ビャッコの言葉は、ルミナを責めているわけではなく、ただ真っ直ぐな事実と、共に前に進むための道標だった。


しばらくの間、ルミナはしゃくりあげながら涙を流していたが、やがて背中をさするビャッコの手の温もりに、少しずつ落ち着きを取り戻していった。

そして、ふらつく足取りでゆっくりと立ち上がる。


「……うん。わかってる」


ルミナは作業着の袖口で乱暴に目元を擦り、口元の汚れを拭い去った。

足元もおぼつかない。だが、ビャッコを見つめ返したその大きな瞳には、先ほどの恐怖を塗り潰すほどの、はっきりとした強い意志が宿っていた。
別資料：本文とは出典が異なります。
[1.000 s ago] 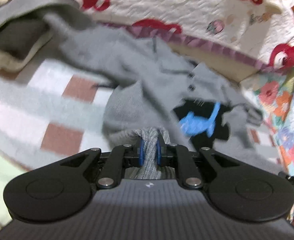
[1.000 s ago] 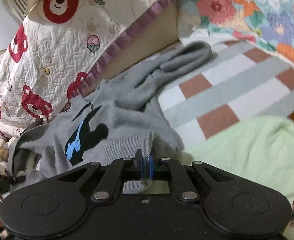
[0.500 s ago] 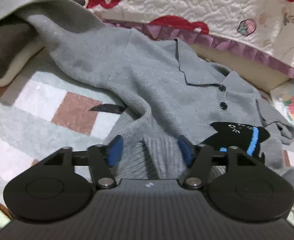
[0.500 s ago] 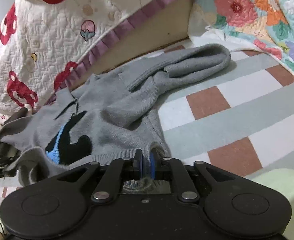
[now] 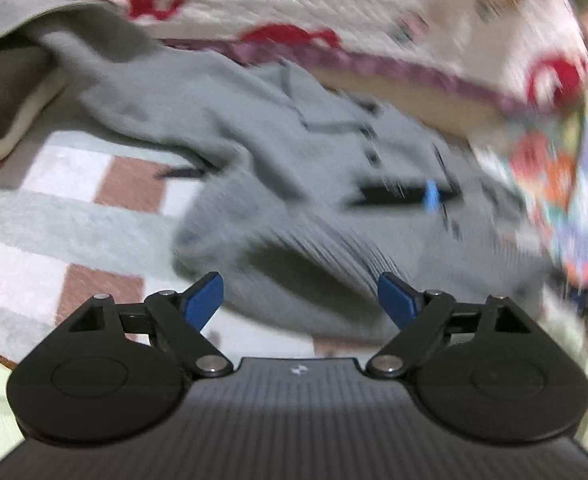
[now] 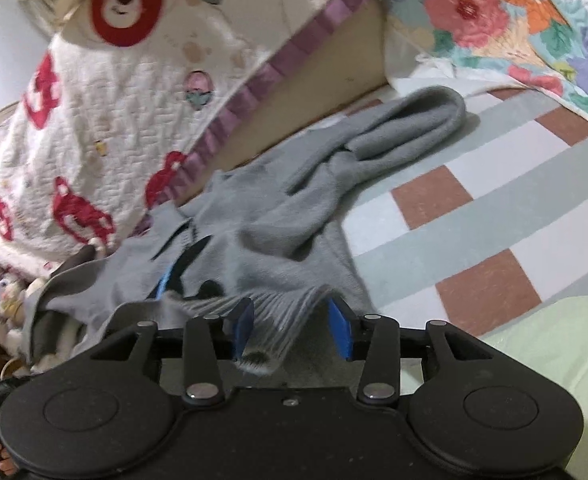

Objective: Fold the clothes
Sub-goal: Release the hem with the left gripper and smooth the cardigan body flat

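Note:
A grey knit sweater (image 5: 278,152) with a black and blue print lies spread on the checked bed cover (image 5: 54,216). My left gripper (image 5: 300,300) hangs over the sweater's ribbed hem, its jaws opening wide, the blue pads clear of the cloth. In the right wrist view the same sweater (image 6: 278,232) lies crumpled with one sleeve (image 6: 406,124) bunched towards the far right. My right gripper (image 6: 292,328) has its jaws opening too; the ribbed hem (image 6: 278,320) droops loosely between the pads, and neither pad presses on it.
A white quilt with red bears (image 6: 126,92) rises behind the sweater, and a floral quilt (image 6: 514,20) lies at the far right. A pale green cloth (image 6: 534,352) covers the near right. Folded dark and cream fabric (image 5: 2,112) sits at the far left.
Both grippers were shut on the sweater's hem and have let go. The left jaws opened first and wider; the right opened just now. The hem dropped onto the bed.

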Demonstrator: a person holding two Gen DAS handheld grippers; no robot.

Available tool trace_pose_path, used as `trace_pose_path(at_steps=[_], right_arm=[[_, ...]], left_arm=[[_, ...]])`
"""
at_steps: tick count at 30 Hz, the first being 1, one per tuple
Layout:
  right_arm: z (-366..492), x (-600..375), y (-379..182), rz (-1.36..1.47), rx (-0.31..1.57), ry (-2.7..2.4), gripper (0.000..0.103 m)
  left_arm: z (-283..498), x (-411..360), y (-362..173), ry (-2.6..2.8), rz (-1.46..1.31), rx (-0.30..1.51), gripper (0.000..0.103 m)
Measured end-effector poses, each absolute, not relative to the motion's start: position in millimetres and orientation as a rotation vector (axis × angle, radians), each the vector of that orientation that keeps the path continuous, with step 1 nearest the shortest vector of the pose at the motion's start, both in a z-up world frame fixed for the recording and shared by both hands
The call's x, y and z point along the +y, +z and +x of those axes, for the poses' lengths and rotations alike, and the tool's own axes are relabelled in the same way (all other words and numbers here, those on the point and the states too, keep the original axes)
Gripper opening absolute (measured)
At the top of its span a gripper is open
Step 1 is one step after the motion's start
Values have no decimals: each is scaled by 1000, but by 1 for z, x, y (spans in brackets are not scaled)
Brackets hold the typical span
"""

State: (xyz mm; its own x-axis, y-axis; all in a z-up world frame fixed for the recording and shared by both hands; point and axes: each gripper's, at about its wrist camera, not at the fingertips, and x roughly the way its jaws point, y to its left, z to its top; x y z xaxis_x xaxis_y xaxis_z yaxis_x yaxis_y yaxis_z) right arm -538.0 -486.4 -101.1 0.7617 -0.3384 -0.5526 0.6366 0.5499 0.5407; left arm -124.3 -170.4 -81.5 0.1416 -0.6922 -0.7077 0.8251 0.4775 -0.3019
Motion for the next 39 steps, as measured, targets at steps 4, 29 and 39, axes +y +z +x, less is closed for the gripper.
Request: trace_pose_path(at_steps=[4, 29, 39], right_arm=[[-540, -476, -95, 738, 422, -556, 48], [-522, -490, -96, 1000, 404, -544, 66], [-489, -502, -89, 1073, 479, -768, 73]], left_arm=[[-133, -181, -90, -1085, 196, 932, 85], [-124, -249, -95, -1032, 287, 826, 8], [-109, -222, -92, -1040, 165, 863, 6]])
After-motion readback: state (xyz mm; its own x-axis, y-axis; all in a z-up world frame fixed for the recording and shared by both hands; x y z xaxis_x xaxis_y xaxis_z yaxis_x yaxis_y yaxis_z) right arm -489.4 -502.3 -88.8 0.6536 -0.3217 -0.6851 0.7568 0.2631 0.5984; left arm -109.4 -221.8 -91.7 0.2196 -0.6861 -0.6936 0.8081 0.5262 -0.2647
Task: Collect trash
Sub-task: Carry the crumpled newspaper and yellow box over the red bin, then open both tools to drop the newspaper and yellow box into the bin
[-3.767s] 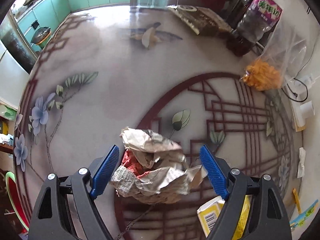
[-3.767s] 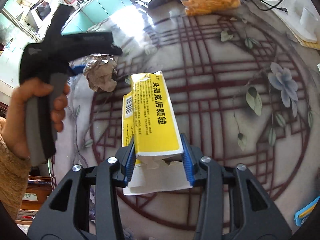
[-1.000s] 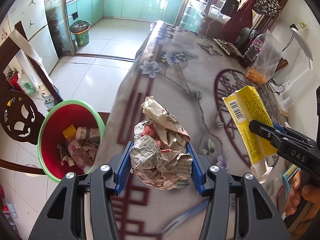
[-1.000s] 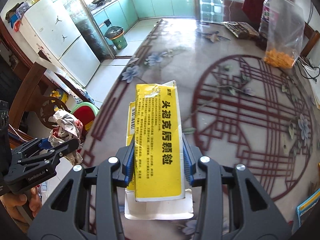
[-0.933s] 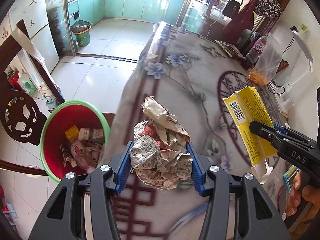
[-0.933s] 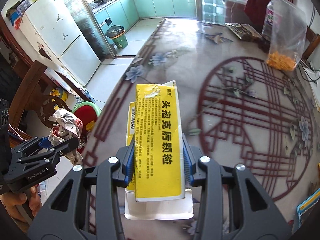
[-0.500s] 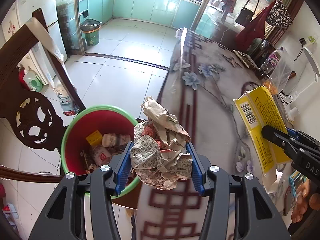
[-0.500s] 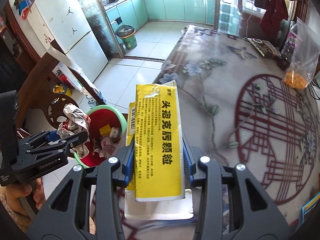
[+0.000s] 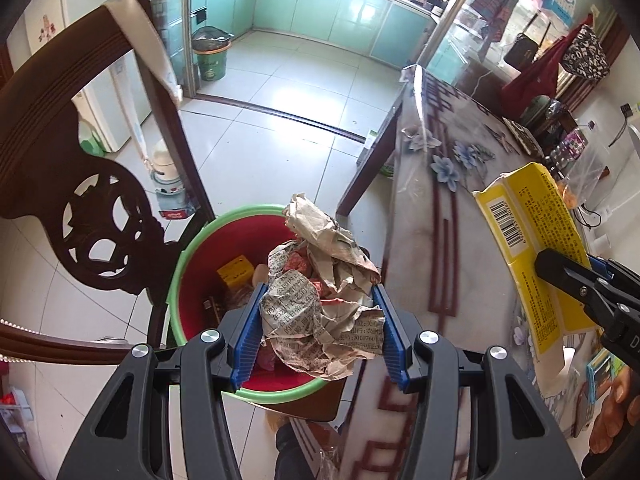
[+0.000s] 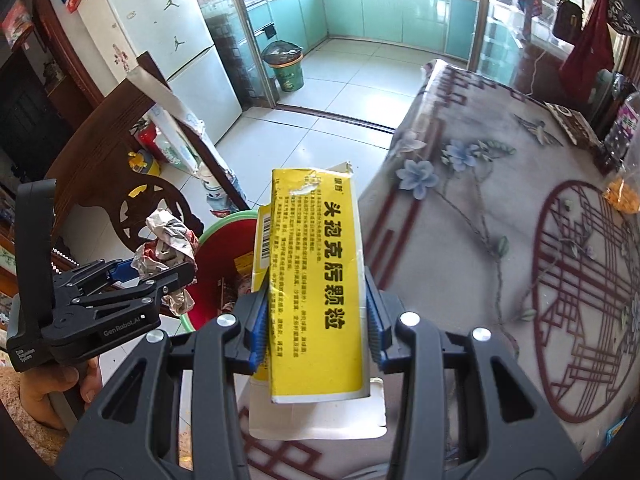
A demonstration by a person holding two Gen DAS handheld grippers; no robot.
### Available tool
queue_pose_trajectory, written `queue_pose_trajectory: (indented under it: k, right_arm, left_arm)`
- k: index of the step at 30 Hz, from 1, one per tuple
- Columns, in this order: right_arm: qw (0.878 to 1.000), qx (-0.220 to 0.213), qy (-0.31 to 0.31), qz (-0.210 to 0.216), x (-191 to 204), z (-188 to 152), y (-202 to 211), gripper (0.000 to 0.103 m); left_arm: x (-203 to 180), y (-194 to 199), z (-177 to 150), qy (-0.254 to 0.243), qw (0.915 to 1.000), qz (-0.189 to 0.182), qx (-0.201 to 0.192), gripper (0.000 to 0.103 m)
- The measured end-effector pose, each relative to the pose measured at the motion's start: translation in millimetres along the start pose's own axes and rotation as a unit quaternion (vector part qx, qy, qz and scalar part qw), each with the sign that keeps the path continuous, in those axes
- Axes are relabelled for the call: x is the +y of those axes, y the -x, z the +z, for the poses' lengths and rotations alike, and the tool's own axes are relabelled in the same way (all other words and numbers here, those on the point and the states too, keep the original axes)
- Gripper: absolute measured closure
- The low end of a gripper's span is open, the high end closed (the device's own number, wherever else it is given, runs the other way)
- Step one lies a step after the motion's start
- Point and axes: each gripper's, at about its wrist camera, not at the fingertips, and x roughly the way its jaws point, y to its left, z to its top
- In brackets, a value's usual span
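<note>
My left gripper (image 9: 316,332) is shut on a crumpled newspaper wad (image 9: 320,300), and hangs over a red bin with a green rim (image 9: 192,248) on the floor beside the table. The bin holds several bits of trash, among them a small yellow box (image 9: 236,276). My right gripper (image 10: 316,328) is shut on a flattened yellow carton (image 10: 316,280) with black print, held above the table's near corner. In the right wrist view the left gripper (image 10: 120,296) and its newspaper wad (image 10: 168,248) sit to the left, over the bin (image 10: 224,268). The left wrist view shows the carton (image 9: 532,248) at right.
A dark carved wooden chair (image 9: 80,184) stands close left of the bin. The table (image 10: 500,240) with a flowered cover lies to the right, its edge next to the bin, with a bag of orange snacks (image 10: 624,196) at the far side. A green kitchen bin (image 9: 210,60) stands farther off.
Both grippers have moved left off the table toward the red bin, still holding their loads. The newspaper wad now hangs over the bin's mouth, and the carton is near the table's edge.
</note>
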Motion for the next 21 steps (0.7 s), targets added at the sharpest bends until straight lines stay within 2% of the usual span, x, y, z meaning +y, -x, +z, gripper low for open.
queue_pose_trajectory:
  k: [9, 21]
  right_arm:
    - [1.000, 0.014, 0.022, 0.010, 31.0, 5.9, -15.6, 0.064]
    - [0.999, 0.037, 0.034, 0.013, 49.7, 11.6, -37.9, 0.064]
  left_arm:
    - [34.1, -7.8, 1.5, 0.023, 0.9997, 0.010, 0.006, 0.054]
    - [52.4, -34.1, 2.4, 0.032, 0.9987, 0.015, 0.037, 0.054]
「絶対に見つけよう。決定的な証拠……。こんな場所、跡形もなく全部ぶっ壊してやるんだから」


涙声のまま、それでも力強く頷いたルミナに、ビャッコはわずかに口角を上げて「頼もしいよ」と返した。


凄惨な地獄の底で、3人の決意は静かに、しかし確かな熱を帯びて一つになった。

暗部の核心を暴き出すため、三人はさらに深く、死の匂いが充満する工場の奥へと足を踏み入れていく。